● EXTRACTED RECORDS:
====================

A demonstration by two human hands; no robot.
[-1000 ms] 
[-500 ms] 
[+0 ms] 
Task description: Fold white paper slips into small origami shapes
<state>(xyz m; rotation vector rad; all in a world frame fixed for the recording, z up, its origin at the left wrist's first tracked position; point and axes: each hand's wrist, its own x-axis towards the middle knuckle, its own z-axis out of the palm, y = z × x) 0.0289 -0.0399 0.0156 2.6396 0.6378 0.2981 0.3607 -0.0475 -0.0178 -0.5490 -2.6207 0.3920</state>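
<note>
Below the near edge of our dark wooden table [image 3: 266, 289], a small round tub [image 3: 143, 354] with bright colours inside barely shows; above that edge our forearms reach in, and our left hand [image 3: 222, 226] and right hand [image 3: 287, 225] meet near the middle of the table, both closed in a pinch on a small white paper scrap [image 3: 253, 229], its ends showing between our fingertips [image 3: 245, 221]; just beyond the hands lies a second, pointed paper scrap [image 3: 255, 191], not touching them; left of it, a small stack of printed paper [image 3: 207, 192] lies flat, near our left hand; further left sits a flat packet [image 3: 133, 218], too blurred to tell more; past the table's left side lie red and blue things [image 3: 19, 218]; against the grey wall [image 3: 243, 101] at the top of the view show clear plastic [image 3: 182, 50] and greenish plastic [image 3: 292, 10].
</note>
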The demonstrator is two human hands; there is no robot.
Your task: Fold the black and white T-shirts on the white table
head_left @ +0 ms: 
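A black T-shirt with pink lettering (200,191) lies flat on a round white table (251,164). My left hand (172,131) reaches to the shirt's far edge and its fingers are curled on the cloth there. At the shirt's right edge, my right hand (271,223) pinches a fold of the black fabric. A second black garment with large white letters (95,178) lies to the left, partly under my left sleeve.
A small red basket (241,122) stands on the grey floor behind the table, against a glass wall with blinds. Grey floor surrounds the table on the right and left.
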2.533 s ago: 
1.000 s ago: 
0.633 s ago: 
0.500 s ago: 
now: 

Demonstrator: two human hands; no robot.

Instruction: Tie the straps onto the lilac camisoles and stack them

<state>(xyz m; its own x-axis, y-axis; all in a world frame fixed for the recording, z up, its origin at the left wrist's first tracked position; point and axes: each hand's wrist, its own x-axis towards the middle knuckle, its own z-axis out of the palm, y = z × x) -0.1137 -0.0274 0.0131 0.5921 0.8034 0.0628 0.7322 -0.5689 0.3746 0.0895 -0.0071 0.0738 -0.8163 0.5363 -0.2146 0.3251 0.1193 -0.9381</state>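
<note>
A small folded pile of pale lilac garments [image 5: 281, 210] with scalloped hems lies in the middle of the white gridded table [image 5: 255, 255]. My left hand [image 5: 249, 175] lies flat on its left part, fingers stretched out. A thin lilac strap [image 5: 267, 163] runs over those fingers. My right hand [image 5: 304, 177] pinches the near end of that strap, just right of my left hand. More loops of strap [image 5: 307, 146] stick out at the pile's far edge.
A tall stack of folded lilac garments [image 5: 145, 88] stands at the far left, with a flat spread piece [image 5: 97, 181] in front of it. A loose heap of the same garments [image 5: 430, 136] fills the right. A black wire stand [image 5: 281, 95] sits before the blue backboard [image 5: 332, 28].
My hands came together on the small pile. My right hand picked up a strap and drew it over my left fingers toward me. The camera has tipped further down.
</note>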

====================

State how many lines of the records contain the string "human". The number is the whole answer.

3